Antisemitismus in Russland äußere sich vor allem in der Verwüstung jüdischer Friedhöfe, kultureller Einrichtungen und Synagogen, so die Autorin. Im Vorjahr seien in mindestens sechs Städten Friedhöfe geschändet worden, zuletzt sorgte die Zerstörung von 30 jüdischen Grabmälern in St. Petersburg Mitte Dezember für Empörung. Von gewaltsamen Übergriffen auf jüdische Mitbürger ist in dem Bericht hingegen nur vereinzelt die Rede. Kritisiert werden zudem die Medien für antisemitische Wortschöpfungen wie „Oligarchen-Jude“, im Hinblick auf die Jukos-Affäre.
Russlands Hauptrabbiner Berl Lazar forderte unterdessen die Behörden auf, entschiedener als bisher auf rassistisch motivierte Gewalt zu reagieren und die Sicherheitsvorkehrungen für jüdische Einrichtungen zu verschärfen.

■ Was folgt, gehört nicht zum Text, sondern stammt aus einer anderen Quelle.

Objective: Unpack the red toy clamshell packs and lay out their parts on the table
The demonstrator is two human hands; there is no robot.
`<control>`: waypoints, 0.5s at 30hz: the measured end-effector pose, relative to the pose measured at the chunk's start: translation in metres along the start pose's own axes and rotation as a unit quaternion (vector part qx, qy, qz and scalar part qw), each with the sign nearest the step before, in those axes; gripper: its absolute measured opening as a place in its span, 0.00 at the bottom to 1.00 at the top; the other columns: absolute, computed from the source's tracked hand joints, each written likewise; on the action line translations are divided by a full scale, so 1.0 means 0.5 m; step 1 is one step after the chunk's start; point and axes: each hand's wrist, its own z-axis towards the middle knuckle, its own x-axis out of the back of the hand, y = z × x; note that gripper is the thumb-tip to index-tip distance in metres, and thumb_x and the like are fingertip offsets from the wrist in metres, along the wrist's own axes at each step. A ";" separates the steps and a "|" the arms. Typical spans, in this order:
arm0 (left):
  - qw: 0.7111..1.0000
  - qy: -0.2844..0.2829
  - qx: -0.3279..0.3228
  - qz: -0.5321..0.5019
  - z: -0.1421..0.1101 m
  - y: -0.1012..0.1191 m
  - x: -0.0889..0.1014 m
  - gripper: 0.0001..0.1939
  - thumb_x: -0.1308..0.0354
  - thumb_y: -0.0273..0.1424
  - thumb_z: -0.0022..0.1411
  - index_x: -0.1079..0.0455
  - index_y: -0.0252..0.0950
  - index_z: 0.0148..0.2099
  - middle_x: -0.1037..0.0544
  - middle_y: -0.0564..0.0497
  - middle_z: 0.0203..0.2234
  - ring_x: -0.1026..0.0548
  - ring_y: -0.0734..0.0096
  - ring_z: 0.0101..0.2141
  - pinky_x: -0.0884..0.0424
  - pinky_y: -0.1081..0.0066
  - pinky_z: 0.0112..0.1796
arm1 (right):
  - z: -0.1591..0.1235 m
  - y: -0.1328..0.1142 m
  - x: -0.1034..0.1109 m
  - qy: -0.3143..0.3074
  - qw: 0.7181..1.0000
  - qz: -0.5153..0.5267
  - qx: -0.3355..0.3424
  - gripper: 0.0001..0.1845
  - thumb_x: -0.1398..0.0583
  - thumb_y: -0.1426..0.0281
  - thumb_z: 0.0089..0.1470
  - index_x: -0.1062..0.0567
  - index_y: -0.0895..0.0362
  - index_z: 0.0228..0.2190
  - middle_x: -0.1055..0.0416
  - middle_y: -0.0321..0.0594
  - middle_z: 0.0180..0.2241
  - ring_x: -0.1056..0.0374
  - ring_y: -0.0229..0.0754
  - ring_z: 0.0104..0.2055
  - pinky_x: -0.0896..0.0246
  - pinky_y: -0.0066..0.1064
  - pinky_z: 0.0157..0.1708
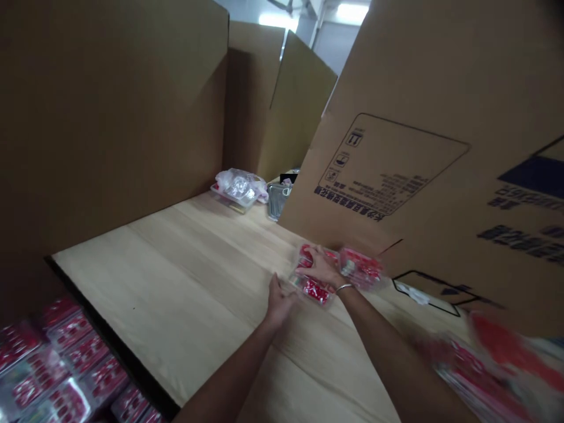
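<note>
My right hand [319,267], with a thin metal bangle [344,287] at the wrist, lies over a clear plastic pack of red items [311,289] and grips it. A second pack of the same kind [361,269] sits just to the right, touching the first. My left hand [281,302] rests on the light wood table [176,282], its fingertips at the near edge of the gripped pack. Its fingers hold nothing that I can see.
Tall cardboard panels [110,117] stand along the left and back, and a printed carton flap [388,164] leans in from the right. A bagged tray [238,188] and a metal tray [277,200] lie at the back. Several red packs [74,358] fill the lower left; a blurred pack [484,370] is at lower right.
</note>
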 end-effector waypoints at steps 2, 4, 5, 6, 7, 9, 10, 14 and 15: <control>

Nur wenige Tage zuvor hatte Lazar gegenüber der Tageszeitung „Iswestia“ betont, dass Antisemitismus in Russland längst nicht so ausgeprägt sei, wie in den USA angenommen werde. Damit hatte der Hauptrabbiner auf den globalen Lagebericht des State Departement reagiert, der Ende vorigen Jahres veröffentlicht worden war: Die antisemitische Situation in Russland wird darin als „ernst“ eingestuft.